BEGIN Working data
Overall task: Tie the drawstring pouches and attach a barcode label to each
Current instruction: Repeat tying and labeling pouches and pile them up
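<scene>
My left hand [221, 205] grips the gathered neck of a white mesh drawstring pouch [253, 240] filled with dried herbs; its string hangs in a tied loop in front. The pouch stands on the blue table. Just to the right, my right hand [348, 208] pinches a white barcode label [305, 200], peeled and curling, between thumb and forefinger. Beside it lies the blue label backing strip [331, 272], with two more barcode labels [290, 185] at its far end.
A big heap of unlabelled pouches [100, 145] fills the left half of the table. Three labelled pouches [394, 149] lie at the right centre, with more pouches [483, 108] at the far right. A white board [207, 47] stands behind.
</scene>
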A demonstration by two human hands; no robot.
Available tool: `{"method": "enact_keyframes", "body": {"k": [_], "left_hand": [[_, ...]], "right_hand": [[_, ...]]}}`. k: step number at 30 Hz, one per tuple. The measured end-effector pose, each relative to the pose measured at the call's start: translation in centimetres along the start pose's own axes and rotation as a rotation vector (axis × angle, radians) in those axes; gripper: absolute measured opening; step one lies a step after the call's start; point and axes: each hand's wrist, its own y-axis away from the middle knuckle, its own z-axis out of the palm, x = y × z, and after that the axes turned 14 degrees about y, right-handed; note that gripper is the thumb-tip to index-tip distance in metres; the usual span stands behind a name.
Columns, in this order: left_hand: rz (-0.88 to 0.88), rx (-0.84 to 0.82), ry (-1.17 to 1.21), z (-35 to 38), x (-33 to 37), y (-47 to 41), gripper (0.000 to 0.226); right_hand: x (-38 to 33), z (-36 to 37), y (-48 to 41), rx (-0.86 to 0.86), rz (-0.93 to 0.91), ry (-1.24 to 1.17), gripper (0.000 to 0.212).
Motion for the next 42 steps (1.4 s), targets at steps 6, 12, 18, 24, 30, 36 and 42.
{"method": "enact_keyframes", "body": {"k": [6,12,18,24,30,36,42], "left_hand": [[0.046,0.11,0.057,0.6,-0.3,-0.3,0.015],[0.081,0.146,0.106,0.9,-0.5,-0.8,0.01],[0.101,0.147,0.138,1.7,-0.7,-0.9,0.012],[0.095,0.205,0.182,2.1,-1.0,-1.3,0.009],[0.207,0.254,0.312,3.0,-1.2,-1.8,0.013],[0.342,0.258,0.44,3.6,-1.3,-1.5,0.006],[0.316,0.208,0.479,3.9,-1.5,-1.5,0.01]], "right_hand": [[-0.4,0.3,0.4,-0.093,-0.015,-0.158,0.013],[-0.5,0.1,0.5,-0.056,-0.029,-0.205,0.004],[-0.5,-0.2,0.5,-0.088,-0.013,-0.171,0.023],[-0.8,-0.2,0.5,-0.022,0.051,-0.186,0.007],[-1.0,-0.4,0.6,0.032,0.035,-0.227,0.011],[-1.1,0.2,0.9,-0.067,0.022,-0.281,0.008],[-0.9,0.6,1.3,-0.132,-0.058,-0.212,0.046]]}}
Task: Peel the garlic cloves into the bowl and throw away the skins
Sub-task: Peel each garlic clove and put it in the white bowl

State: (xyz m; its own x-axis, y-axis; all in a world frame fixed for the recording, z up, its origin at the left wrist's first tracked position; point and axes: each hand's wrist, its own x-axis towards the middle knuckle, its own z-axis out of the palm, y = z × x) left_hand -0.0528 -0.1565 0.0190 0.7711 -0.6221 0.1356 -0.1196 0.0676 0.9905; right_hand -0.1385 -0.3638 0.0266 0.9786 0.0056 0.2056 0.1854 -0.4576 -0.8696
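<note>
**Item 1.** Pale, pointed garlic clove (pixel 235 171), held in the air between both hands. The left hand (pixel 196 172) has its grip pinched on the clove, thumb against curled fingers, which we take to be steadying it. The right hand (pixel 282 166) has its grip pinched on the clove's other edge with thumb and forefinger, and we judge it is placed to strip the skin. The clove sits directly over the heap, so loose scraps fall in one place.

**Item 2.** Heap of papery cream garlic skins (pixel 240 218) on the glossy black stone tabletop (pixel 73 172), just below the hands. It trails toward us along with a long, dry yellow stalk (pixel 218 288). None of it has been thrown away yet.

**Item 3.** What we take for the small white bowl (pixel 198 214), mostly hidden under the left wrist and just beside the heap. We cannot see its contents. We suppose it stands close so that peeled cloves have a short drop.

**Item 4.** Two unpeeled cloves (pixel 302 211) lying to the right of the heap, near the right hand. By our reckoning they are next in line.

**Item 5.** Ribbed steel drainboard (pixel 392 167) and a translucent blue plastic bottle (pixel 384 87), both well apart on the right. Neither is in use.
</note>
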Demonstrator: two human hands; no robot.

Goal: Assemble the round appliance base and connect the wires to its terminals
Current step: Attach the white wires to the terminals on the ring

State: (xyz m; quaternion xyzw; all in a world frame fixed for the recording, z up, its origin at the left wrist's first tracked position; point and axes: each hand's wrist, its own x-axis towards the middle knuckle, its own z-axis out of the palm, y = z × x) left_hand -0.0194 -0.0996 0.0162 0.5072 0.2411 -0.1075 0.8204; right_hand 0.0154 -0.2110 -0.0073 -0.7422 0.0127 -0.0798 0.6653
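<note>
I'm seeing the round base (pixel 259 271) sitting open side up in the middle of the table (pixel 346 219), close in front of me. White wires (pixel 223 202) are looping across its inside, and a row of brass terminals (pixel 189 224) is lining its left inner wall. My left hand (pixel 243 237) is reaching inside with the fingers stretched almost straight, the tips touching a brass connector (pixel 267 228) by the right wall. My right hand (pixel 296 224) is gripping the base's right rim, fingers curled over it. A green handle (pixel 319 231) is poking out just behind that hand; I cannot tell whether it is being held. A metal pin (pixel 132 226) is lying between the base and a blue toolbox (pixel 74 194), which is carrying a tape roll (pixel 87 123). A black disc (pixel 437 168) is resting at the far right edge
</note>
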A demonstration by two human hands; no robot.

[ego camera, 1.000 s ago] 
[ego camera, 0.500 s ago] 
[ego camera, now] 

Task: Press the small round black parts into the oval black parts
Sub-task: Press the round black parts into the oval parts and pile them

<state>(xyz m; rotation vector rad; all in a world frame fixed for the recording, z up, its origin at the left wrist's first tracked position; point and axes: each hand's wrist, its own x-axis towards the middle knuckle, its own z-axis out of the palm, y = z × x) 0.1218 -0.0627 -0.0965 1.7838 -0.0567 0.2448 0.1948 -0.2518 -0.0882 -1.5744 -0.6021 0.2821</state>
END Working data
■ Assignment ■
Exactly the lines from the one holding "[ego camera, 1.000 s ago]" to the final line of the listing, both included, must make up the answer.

■ Written solution ■
[ego camera, 1.000 s ago] 
[ego camera, 0.500 s ago] 
[ego camera, now] 

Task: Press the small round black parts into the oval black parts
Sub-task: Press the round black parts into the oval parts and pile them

<state>(xyz m; rotation vector rad; all in a world frame fixed for the recording, z up, its origin at the left wrist's first tracked position; point and axes: each hand's wrist, its own x-axis towards the middle knuckle, its own z-axis out of the palm, y = z × x) 0.1218 -0.0627 -0.0965 1.7838 -0.0567 0.2448 0.1948 -0.2518 -0.0882 -1.5744 -0.6021 0.2821</state>

The answer requires no further additions.